Assim, o afastamento cautelar não teria a necessidade de aprovação prévia da Mesa Diretora, composta por sete parlamentares. A medida poderia ser divulgada posteriormente pelo colegiado.
Essa prerrogativa acendeu o alerta em partidos como PSOL e PCdoB, que temem um risco de autoritarismo. Até os membros do campo progressista manifestaram preocupação, destacando o risco de instrumentalização do dispositivo contra oposição legítima.
Motta defende postura energética, mas abre espaço para negociação
Diante das críticas, Hugo Motta afirmou que não tem interesse em “hipertrofiar poderes da presidência”, mas reforçou a necessidade de medidas firmes.
“Estamos tendo movimentos completamente desequilibrados. Só vamos conseguir controlar isso se tivermos a condição de punir e sermos pedagógicos com quem não cumpre o regimento”, argumentou Motta, destacando que o texto é uma “ideia inicial” e pode ser negociado com os partidos.
O presidente da Câmara, no entanto, enfrenta desgaste interno. Na semana passada, foi derrotado pela própria Mesa ao tentar aplicar o rito sumário contra os amotinados. O colegiado optou por seguir o trâmite normal, encaminhando as representações à Corregedoria — um caminho que pode levar meses.
Corregedoria analisa 14 deputados; pressão aumenta com julgamento de Bolsonaro
Atualmente, a Corregedoria da Câmara analisa representações contra 14 parlamentares bolsonaristas, como Sóstenes Cavalcante (PL-RJ), Zucco (PL-RS) e Van Hattem (Novo-RS). O corregedor Diego Coronel (PSD-BA) tem 48 horas para se manifestar sobre pedidos de suspensão ou cassação e poderá sugerir o uso do rito sumário, caso entenda haver gravidade. O Conselho de Ética, contudo, é visto como pouco propenso a aplicar punições severas, já que conta com integrantes ligados ao grupo.

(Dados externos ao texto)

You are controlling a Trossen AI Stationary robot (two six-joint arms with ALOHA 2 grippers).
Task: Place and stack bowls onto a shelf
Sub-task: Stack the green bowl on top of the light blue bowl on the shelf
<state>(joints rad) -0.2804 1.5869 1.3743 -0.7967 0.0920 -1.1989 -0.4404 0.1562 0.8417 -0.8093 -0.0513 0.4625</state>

Além disso, o PL apresentou uma representação contra a deputada Camila Jara (PT-MS), acusada de empurrões contra Nikolas Ferreira durante o motim — um caso que pode agravar ainda mais o clima de tensão.
A expectativa de que o STF inicie o julgamento de Bolsonaro no próximo dia 2 de setembro aumenta o temor de novos episódios de instabilidade. Líderes de diversos partidos avaliam que o Congresso pode enfrentar um período de acirramento político, exigindo regras mais claras e punições mais ágeis.
A urgência aprovada acelera a tramitação, mas a votação final do projeto ainda depende de negociações. Motta afirmou que não há pressa imediata e que o texto pode ser ajustado em diálogo com os partidos. “Pode-se conversar com as bancadas, mas algo precisa ser feito”, concluiu o presidente da Câmara.
O motim bolsonarista deixou marcas profundas na Câmara. Mais do que um protesto político, foi um ataque direto ao funcionamento do Poder Legislativo. O desafio agora é equilibrar a necessidade de manter a ordem com a preservação das garantias democráticas e do debate plural no Parlamento.